(Extracted information begins)

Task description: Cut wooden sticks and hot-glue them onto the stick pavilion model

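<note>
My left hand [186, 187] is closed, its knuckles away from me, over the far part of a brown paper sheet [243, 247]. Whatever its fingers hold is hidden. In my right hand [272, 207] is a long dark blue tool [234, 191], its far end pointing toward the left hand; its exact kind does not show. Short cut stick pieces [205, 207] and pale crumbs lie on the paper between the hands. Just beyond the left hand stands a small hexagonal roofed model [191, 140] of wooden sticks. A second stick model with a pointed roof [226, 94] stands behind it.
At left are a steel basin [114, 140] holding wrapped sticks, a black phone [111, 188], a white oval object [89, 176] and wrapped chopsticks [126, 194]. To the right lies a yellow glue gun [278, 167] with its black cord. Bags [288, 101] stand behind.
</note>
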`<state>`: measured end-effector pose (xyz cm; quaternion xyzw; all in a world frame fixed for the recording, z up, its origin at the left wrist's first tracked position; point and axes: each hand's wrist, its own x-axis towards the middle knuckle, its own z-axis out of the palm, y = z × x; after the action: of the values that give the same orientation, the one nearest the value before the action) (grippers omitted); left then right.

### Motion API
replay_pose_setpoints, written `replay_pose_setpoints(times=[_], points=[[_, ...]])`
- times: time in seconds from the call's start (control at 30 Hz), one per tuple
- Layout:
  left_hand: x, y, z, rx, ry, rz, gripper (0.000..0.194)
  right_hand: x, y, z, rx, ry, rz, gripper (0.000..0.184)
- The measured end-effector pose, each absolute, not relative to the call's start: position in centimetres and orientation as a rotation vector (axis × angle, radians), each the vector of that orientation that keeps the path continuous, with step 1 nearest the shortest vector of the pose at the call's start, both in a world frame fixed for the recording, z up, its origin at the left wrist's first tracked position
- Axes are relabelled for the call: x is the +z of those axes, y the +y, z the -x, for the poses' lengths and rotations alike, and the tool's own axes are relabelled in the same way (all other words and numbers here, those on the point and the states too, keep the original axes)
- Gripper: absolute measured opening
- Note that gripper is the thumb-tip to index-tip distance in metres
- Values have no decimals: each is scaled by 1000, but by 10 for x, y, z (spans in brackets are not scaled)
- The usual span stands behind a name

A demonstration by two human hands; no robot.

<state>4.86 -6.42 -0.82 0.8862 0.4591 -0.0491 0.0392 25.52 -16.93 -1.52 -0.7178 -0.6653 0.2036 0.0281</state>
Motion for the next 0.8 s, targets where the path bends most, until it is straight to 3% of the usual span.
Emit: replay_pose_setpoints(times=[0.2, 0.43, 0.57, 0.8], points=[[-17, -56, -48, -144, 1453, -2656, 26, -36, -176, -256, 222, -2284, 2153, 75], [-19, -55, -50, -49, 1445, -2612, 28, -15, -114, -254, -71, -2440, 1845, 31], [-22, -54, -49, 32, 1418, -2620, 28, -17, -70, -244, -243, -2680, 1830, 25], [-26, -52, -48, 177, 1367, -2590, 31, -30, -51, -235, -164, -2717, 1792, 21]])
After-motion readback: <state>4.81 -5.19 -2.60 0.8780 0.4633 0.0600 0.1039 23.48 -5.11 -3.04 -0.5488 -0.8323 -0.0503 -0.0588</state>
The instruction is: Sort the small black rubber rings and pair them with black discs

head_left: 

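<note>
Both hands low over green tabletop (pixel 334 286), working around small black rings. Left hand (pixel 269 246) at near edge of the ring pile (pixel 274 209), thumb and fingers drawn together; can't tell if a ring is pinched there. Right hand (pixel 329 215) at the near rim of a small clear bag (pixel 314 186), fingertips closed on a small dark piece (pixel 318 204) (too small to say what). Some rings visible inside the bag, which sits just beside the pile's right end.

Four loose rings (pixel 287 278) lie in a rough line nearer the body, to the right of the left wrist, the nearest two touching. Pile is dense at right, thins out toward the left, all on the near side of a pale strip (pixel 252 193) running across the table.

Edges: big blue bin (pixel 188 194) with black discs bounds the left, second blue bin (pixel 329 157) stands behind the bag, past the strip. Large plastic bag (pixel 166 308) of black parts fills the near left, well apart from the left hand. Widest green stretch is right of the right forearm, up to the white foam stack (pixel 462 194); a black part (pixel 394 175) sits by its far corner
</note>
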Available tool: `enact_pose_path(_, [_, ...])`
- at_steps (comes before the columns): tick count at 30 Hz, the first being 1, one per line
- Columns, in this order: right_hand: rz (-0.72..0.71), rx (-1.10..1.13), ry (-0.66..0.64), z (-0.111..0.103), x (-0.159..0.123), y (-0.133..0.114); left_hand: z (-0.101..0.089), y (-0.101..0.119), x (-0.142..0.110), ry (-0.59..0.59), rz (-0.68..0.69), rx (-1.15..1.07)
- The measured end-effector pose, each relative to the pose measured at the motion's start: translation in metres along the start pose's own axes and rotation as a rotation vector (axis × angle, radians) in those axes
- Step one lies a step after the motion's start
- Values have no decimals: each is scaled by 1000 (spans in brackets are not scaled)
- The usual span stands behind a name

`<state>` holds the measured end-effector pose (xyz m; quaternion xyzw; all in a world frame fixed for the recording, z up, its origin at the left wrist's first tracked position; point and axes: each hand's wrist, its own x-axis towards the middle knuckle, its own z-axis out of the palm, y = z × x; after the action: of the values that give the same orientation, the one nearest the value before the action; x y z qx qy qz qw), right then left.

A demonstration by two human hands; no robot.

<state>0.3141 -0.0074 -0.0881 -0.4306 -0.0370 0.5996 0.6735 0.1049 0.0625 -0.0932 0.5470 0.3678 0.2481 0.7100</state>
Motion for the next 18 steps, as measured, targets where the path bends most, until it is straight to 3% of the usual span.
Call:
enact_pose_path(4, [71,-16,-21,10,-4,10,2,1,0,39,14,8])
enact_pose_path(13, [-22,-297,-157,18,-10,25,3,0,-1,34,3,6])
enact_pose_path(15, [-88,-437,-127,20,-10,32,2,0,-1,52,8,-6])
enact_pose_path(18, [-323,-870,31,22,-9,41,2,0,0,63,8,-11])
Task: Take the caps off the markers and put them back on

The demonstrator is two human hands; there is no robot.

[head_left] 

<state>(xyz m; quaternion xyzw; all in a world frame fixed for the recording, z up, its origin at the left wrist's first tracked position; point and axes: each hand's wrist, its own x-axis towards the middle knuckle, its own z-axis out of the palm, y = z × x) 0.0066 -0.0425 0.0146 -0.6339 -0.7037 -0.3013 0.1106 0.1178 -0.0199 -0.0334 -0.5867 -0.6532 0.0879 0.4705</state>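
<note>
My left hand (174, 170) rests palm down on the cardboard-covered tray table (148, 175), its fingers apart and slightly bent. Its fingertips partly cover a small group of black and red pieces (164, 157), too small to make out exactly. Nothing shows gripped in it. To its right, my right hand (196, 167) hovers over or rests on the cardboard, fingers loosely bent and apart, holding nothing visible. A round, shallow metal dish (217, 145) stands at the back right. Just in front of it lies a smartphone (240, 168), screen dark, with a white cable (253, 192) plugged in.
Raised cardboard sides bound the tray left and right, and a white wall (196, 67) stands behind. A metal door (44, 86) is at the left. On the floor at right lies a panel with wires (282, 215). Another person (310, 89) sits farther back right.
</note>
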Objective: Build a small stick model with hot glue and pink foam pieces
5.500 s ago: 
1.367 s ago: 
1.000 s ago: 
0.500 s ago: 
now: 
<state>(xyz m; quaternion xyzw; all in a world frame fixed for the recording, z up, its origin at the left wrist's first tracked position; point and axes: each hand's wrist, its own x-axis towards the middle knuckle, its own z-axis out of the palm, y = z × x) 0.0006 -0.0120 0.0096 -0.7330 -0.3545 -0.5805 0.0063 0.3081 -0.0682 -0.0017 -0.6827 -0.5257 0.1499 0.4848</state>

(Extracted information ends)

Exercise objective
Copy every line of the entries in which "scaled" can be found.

Output of the exercise
- Values have no decimals: each is scaled by 1000, but by 10 for x, y, z (spans in brackets are not scaled)
- Values have no decimals: each is scaled by 1000 (spans in brackets are not scaled)

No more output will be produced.